At a May hearing on the issue, the Connecticut Hospital Association (CHA) opposed the CSP request for an opinion over concerns the request did not supply sufficient information for the Department to issue a ruling, and the potential implications for hospital donation of EHRs. In its ruling, the Department of Health rejected the arguments of the CHA and unequivocally prohibited clinical laboratories’ donation of EHRs, while preserving the donation of laboratory interface systems and software:
“The difference between the cost of a software interface that permits electronic communication between the physician’s office and the lab and the amount donated towards the cost of an EHR system is what takes the donation out of the Safe Harbor provision.

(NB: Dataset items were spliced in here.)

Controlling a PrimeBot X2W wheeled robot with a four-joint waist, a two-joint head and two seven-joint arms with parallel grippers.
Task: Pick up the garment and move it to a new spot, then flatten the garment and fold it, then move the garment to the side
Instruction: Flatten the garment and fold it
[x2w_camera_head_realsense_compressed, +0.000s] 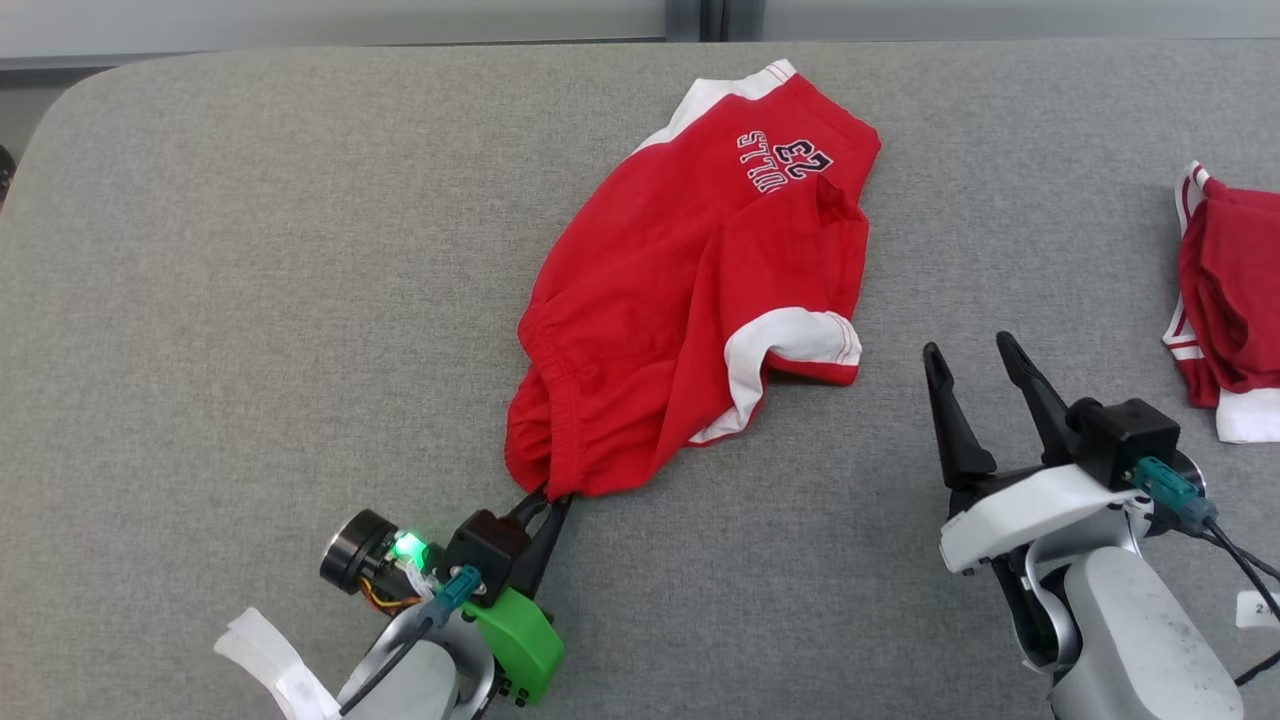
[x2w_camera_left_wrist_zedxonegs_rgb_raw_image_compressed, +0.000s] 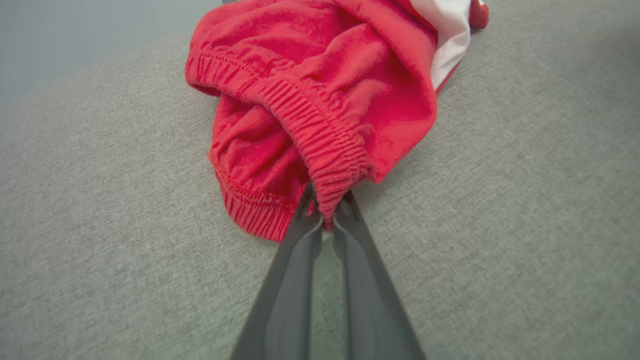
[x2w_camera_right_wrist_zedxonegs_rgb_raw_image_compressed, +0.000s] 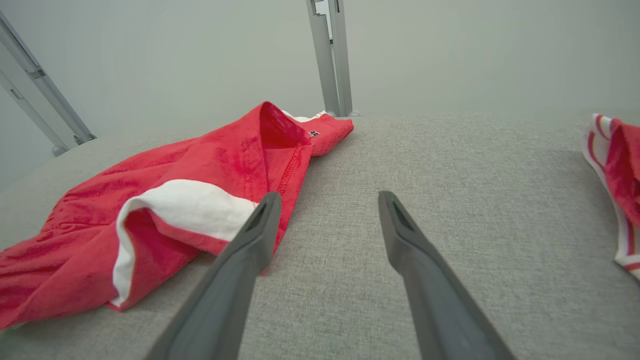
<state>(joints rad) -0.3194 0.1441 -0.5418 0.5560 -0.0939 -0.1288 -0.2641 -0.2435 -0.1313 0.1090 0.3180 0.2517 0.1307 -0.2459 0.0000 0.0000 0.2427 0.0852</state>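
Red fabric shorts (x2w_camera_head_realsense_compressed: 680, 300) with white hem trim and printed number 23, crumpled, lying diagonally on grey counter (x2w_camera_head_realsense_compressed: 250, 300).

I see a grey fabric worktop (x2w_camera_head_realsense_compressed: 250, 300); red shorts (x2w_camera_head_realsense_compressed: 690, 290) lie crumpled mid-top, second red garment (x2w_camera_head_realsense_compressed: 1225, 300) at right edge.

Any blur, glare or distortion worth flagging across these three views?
Head view: soft, even light, red shorts with white trim crisp, print readable. Left wrist view: left gripper soft near the lens, grey cloth surface smeared toward the edges. Right wrist view: right gripper slightly soft, no glare.
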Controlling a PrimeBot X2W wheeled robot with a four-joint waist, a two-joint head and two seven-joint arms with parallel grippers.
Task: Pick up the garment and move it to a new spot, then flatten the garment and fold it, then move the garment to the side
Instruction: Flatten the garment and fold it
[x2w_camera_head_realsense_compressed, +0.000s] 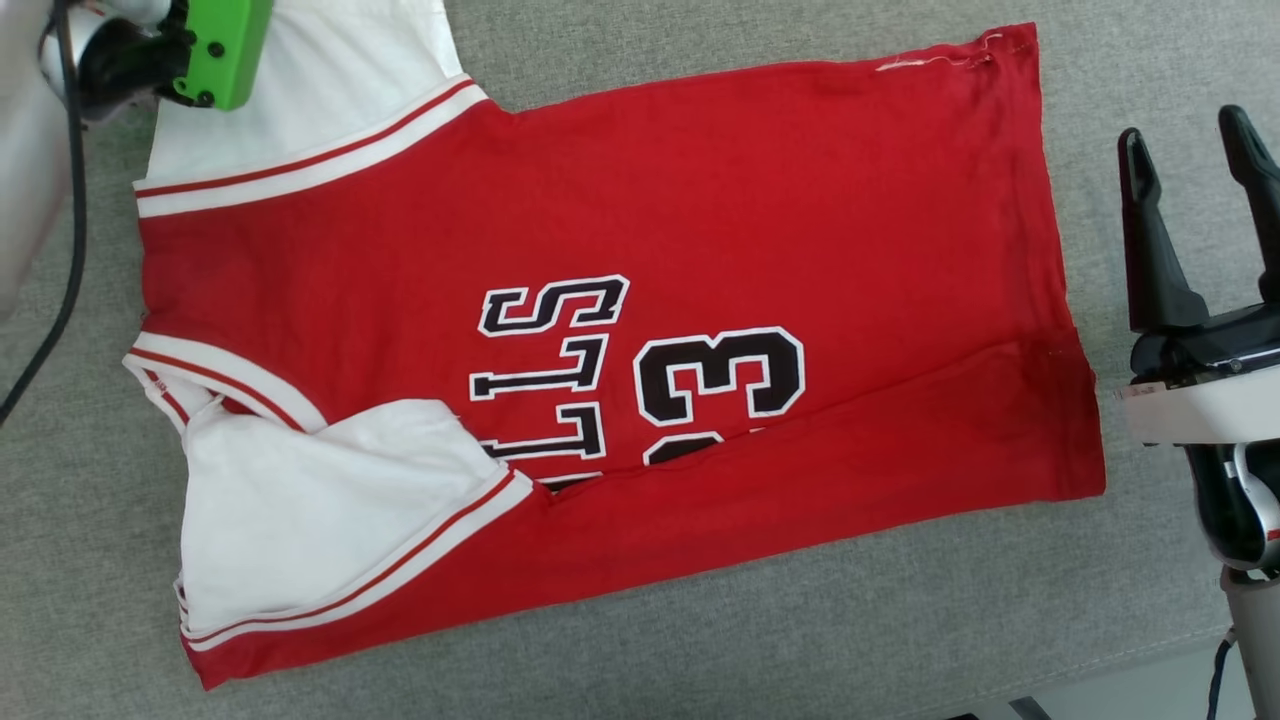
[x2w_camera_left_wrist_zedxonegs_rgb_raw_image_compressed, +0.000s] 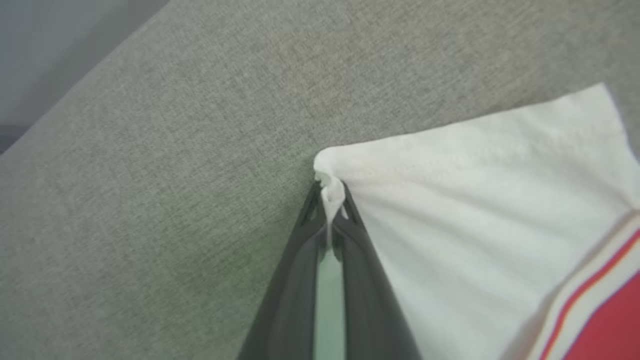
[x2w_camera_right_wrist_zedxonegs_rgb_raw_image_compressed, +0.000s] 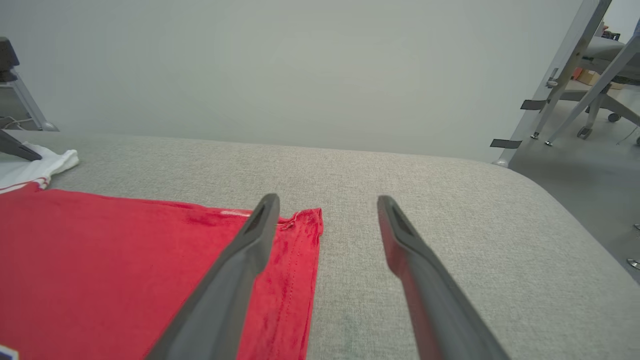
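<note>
The garment (x2w_camera_head_realsense_compressed: 700, 220), a red jersey with white sleeves and black "BULLS 33" lettering, lies front up and sideways on the grey surface, collar to the left. Its near long edge is folded over onto the lettering, with the near white sleeve (x2w_camera_head_realsense_compressed: 330, 510) on top. In the left wrist view my left gripper (x2w_camera_left_wrist_zedxonegs_rgb_raw_image_compressed: 330, 197) is shut on the corner of the far white sleeve (x2w_camera_left_wrist_zedxonegs_rgb_raw_image_compressed: 480, 210); the head view has that arm's green wrist (x2w_camera_head_realsense_compressed: 215, 45) at the top left. My right gripper (x2w_camera_head_realsense_compressed: 1190, 135) stands open beside the hem (x2w_camera_right_wrist_zedxonegs_rgb_raw_image_compressed: 300, 250), touching nothing.
The grey fabric-covered table (x2w_camera_head_realsense_compressed: 700, 640) has bare room in front of and to the right of the jersey. A black cable (x2w_camera_head_realsense_compressed: 70, 250) hangs along the left. Beyond the table's right edge stand metal frame legs (x2w_camera_right_wrist_zedxonegs_rgb_raw_image_compressed: 560, 80) and an office chair (x2w_camera_right_wrist_zedxonegs_rgb_raw_image_compressed: 605, 60).
</note>
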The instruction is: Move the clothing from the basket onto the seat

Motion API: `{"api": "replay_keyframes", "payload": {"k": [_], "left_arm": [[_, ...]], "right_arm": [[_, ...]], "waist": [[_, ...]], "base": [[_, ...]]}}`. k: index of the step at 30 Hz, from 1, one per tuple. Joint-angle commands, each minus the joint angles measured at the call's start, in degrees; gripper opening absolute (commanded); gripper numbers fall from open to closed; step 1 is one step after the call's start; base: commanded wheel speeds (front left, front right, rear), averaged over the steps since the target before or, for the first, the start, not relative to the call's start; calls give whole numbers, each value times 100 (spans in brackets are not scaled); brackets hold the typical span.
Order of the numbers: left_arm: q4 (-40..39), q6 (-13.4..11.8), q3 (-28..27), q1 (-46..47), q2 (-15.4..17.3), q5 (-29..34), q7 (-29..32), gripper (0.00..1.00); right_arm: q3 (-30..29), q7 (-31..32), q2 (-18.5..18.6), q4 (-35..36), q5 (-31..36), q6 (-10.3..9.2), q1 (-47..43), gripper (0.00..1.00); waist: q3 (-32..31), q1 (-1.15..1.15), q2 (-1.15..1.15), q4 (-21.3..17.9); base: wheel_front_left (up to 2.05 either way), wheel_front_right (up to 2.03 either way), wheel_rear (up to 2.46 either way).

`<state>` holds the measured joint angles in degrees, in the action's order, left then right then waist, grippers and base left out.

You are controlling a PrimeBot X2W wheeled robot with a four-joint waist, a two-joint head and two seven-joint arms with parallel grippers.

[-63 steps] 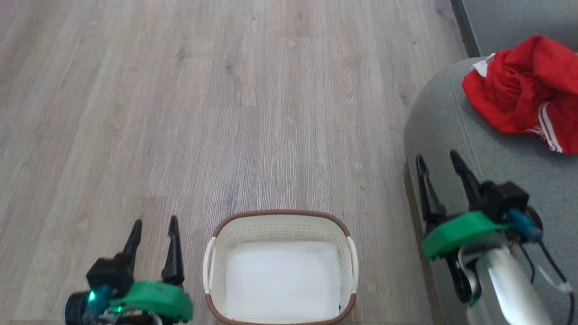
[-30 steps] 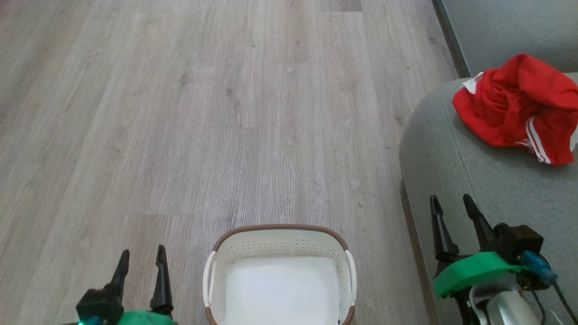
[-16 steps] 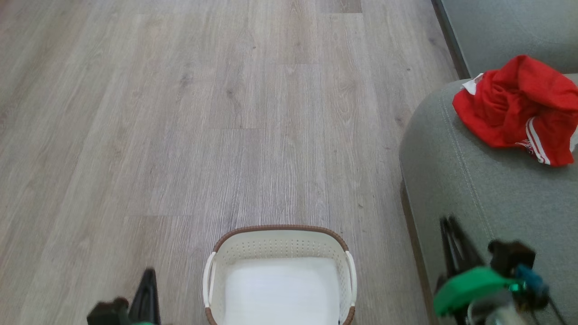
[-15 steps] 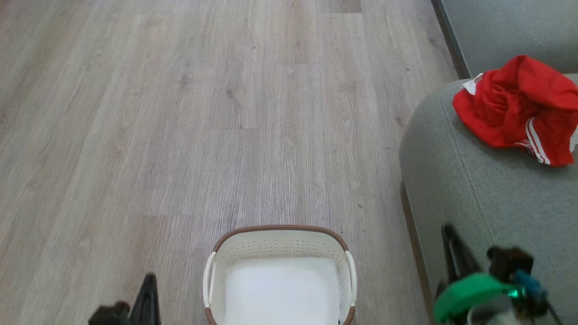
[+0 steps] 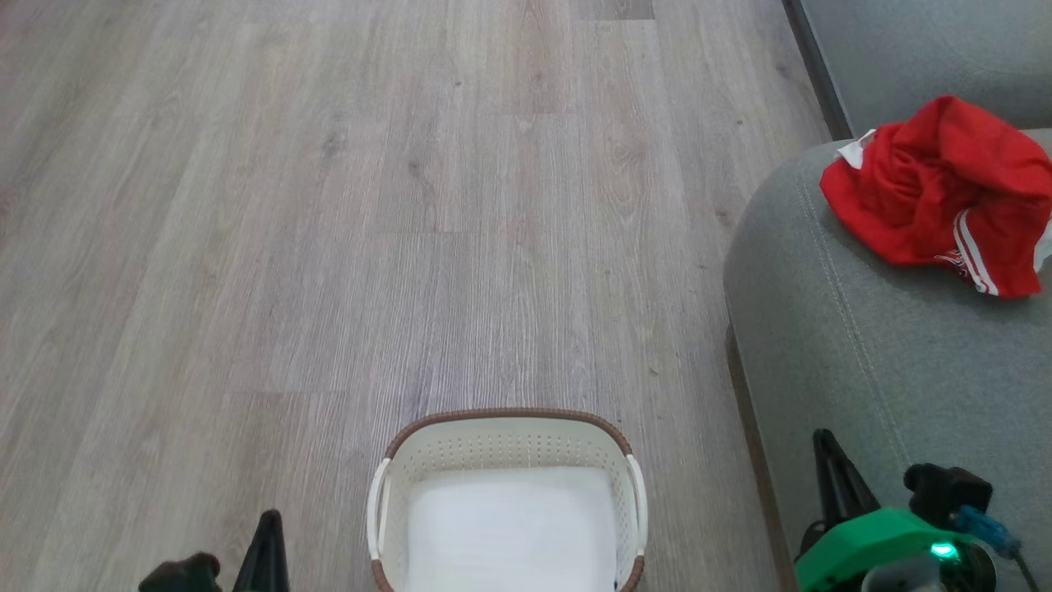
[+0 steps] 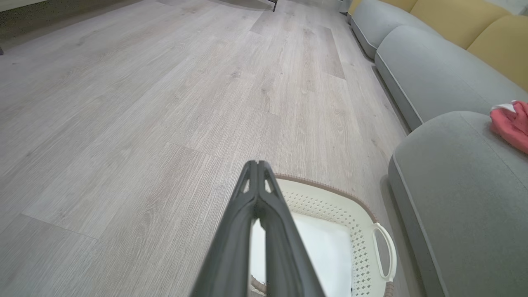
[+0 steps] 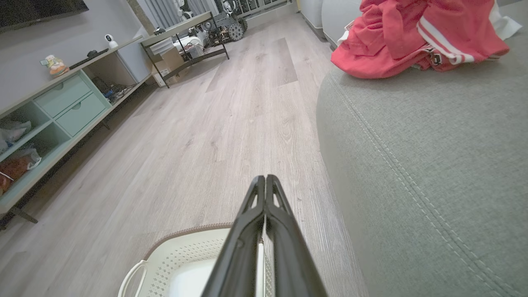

Thus, donating or offering to donate any amount above the cost of an applicable software interface takes the donation of an EHR system out of the Safe Harbor provision and violates the Regulation regardless of the donor’s intent.”
Connecticut is now the eighth state to prohibit or limit the donation of EHRs by clinical laboratories, joining Tennessee, West Virginia, New York, New Jersey, Pennsylvania, Missouri and Washington. Under a proposed U.S. Department of Health and Human Services regulation, that the CAP supports, the federal safe harbor for EHR donations by clinical laboratories is scheduled to sunset December 31, 2013. The final adoption of the federal regulation is pending.
CAP Supports Ambry and Gene by Gene in Patent Suit
The June Supreme Court decision in Association of Molecular Pathology et al. vs. Myriad Genetics continues to have ripple effects in the marketplace and in the courts. In mid-August, the CAP submitted a declaration in support of two laboratories, Ambry and Gene by Gene, in litigation of the cases University of Utah Research Found. v. Ambry Genetics Corp., and University of Utah Research Foundation, et al. v. Gene by Gene.
Both laboratories began testing for the breast cancer genes BRCA1 and BRCA2, and were sued by Myriad for patent infringement. Further, Myriad asked the court for a preliminary injunction that, if granted, would stop Ambry and Gene by Gene from doing the testing while the litigation is in process. The CAP’s declaration states that permitting Ambry and Gene by Gene to continue the testing is in the public interest. The declaration was submitted on the CAP’s behalf by Debra Leonard, MD, PhD, FCAP, chair of the CAP’s Personalized Healthcare Committee and a member of CAP’s Council on Government and Professional Affairs.